### Task description
When you reach the line containing "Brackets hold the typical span" in the data below, begin returning lines exactly as written, and stop once the line containing "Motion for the" has been returned.

### Provided material
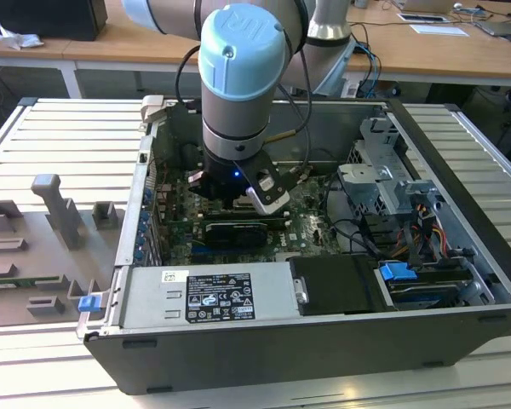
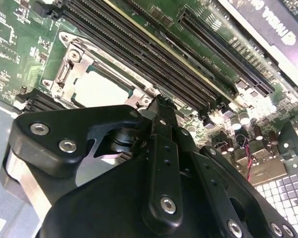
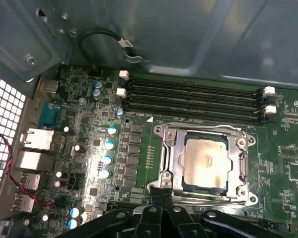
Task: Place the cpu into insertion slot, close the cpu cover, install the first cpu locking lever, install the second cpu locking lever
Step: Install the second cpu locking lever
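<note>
The cpu [image 3: 205, 161], pale silver-beige, lies flat in the insertion slot [image 3: 240, 197] on the green motherboard. The silver cpu cover [image 3: 203, 130] is down around it, framing the chip. My gripper [image 3: 162, 194] is shut, fingertips pressed together with nothing visible between them, right at the socket's edge. In the second wrist view the shut gripper [image 2: 161, 104] points at the rim beside the cpu [image 2: 102, 89] and cover [image 2: 72, 62]. The exterior view has the gripper [image 1: 268, 200] low inside the open computer case. I cannot make out how the locking levers stand.
Long black memory slots [image 3: 193, 101] run beside the socket. A graphics card [image 1: 234, 232] and the power supply [image 1: 209, 294] lie toward the case front, with a drive cage [image 1: 392, 183] and cables at the exterior view's right. Grey fixtures [image 1: 55, 213] stand outside the case.
</note>
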You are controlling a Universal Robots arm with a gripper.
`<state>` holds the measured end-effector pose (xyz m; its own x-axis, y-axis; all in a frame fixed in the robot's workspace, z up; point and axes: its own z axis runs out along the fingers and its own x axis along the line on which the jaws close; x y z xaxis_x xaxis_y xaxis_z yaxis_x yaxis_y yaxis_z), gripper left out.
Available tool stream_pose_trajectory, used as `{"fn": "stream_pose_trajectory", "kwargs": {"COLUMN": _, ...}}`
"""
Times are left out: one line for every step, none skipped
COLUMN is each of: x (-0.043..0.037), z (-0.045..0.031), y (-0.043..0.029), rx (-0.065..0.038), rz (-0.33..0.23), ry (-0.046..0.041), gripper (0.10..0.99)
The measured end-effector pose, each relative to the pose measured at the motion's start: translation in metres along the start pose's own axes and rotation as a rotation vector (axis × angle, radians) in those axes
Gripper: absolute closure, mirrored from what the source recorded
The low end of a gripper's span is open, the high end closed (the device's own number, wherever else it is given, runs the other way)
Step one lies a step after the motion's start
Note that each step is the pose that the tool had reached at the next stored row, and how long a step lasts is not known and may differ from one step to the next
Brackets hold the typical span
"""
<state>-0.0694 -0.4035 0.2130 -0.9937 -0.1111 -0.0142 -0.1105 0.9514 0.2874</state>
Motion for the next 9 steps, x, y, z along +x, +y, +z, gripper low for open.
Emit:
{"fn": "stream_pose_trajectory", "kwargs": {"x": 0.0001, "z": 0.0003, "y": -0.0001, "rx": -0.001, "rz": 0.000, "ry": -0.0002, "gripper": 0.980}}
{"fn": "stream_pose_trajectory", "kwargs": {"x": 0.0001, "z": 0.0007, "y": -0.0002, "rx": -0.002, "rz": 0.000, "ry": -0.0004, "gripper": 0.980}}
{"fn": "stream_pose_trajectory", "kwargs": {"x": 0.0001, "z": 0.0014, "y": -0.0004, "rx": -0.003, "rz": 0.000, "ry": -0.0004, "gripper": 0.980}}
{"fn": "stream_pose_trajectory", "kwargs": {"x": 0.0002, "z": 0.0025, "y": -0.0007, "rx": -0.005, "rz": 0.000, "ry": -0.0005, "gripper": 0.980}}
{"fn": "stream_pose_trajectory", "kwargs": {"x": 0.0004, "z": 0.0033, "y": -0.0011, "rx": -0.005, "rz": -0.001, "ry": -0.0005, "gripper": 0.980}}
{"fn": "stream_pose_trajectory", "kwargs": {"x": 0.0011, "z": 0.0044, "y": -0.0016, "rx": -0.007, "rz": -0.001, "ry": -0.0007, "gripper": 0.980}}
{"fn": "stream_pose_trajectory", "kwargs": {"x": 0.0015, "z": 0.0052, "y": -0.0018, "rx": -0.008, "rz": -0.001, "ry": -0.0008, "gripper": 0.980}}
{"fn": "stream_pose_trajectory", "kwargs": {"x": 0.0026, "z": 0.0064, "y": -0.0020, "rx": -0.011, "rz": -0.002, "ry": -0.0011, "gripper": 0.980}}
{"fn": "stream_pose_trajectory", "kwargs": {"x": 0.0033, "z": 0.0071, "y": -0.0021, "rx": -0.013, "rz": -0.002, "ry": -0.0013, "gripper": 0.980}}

### Solution to the exercise
Brackets hold the typical span
"""
<state>-0.0694 -0.4035 0.2130 -0.9937 -0.1111 -0.0142 -0.1105 0.9514 0.2874</state>
Motion for the next 9 steps, x, y, z along +x, +y, +z, gripper low for open.

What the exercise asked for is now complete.